Primary care providers were facing a challenging choice in the spring of 2020. They had to either shift their delivery model or close their doors, at least temporarily. The pandemic, with its lockdown restrictions, forced many people to stay home even when they had important medical appointments scheduled. Routine care was delayed, as were non-emergency procedures and tests.
The primary care provider who took advantage of the potential for technology to reach out to patients was better equipped to survive, financially, and better able to continue to provide the quality care their patients needed and expected. In the process, healthcare providers, including physicians, nurses, and pharmacists, learned or enhanced a set of skills that will prove invaluable to the future of primary care:
- Front-line innovation
- Public communication
- Data driven decision making.
The disruptive innovation in healthcare, moving forward, will increase the quality of care and serve to help reduce the costs of delivering that care.
Elation is the engine for primary care innovation, leading the future of sustainable healthcare in the US.
Technology enables the primary care provider to:
- Reach patients where they are
- Develop a more meaningful relationship with those patients
- Provide value-based care in a safe and efficient manner.
Innovative changes to healthcare delivery can enable physicians to reach out to new and existing patients in ways that make that can help them re-connect. Recent surveys have found that the percentage of adults in the US with a primary care physician declined from 2002 to 2015. Overall, 75% of adults in the US now have a relationship with a primary care provider. The exception being that the number has remained stable throughout the past several years for individuals with chronic health conditions.

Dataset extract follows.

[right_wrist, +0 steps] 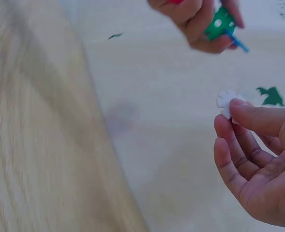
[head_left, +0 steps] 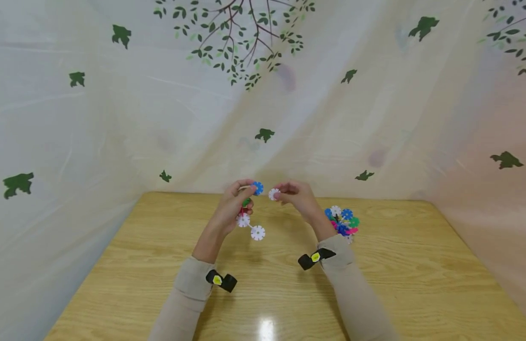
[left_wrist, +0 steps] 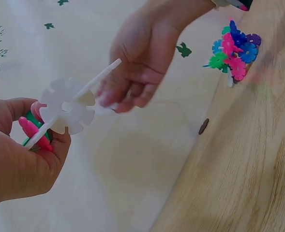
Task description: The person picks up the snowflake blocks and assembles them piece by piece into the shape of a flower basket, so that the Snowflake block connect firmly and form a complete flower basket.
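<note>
My left hand point(head_left: 228, 208) grips a joined chain of notched plastic discs above the table. At its top a blue disc point(head_left: 257, 188) sits by the thumb. Below come a green disc point(right_wrist: 214, 32), a pink disc point(left_wrist: 30, 129) and two white ones, the lowest white disc point(head_left: 258, 233) hanging free. A short gap to the right, my right hand point(head_left: 301, 200) pinches a single white disc point(right_wrist: 224, 100) between thumb and fingers. This disc is apart from the blue one. In the left wrist view it is blurred and mostly hidden behind the fingers.
A heap of colourful discs point(head_left: 342, 229) lies on the wooden table point(head_left: 416, 265), right of my right forearm. Behind the table's far edge hangs a pale curtain point(head_left: 194, 123) printed with leaves. A small dark spot point(left_wrist: 203, 126) shows near the table edge.
</note>
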`<state>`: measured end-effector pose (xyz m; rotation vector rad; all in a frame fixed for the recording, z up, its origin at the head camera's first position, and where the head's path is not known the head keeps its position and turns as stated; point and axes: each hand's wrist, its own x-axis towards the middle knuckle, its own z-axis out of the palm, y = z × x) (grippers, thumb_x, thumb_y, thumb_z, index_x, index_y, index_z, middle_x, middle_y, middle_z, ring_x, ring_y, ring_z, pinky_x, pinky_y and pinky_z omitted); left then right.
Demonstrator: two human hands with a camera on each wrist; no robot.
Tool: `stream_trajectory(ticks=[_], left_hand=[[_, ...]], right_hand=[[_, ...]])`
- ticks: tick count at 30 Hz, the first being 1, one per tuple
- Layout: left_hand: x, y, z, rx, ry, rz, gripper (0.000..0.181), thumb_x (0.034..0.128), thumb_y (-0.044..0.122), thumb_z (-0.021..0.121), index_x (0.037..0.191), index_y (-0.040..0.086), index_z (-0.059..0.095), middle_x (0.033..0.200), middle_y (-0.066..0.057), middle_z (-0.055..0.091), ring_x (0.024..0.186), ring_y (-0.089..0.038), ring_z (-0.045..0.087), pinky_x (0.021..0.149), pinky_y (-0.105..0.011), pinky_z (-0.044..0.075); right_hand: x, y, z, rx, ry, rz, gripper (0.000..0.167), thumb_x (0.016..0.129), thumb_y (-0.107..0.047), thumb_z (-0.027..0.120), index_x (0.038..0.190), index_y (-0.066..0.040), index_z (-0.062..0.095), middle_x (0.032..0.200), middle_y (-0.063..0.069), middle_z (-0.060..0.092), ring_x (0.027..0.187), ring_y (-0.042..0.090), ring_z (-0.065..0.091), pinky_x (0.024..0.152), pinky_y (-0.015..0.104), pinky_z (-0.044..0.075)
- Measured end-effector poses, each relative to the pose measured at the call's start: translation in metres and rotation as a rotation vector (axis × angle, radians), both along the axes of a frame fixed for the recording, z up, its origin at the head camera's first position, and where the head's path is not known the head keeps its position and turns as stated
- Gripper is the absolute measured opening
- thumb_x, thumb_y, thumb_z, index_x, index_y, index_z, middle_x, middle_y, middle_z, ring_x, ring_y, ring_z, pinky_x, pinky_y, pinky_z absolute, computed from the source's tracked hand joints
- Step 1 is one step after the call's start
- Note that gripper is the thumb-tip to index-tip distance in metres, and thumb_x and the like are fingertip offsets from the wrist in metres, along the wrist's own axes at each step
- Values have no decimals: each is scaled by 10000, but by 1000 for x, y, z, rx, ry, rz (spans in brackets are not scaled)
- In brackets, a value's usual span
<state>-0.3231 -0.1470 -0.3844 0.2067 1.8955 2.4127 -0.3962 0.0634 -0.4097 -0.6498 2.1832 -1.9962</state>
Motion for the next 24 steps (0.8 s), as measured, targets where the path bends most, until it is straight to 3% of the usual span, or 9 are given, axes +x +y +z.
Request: stream_trajectory(ticks=[6,10,17,24], left_hand=[[0,2,-4,-13,21,-6,287,1048,185,547,1302,61,500,837,64,557,569,-16,482,529,-144,450],[1,3,-3,-12,-12,-18,289,1054,180,539,1308,51,487,887,49,552,576,-22,474,530,-149,443],[2,6,-1,11,-48,-25,241,1069,185,530,1279,76,485,890,50,569,580,-43,471,533,-161,442],[2,12,-2,23,-34,28,177,1059,162,550,1216,80,537,879,56,581,605,-35,464,539,-155,437]], right_hand=[[15,-3,10,-74,103,-13,207,930,-75,739,1063,68,668,893,-30,714,820,162,686,739,263,590],[21,-4,13,-63,206,-31,172,931,-92,744,1021,46,694,898,-19,714,826,212,687,741,264,596],[27,-8,15,-60,292,-80,134,917,-80,755,964,44,736,914,105,733,811,97,700,769,243,603],[30,-15,14,-103,362,-175,81,864,27,773,904,91,745,878,260,711,737,32,688,686,189,581]])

Digital engagement has the potential for bringing those patients back, as innovations such as telehealth enable the physician to reach patients in their homes or at work or anywhere in between. Remote care, with its convenience and safety, is one of the major drivers of the future of primary care. Technology breakthroughs and improvements in such tools as electronic health records (EHRs) and wearable technology further enhance the provider’s ability to deliver quality care.
The future of primary care brings solutions to healthcare delivery for provider and patient. Virtual options offer the physician the ability to:
- Treat the patient safely and efficiently, including prescribing medications when appropriate
- Assess the patient’s mental and physical health as well as their social determinants of health
- Guide patients in the best direction for all parties in terms of care that is both high quality and cost-effective.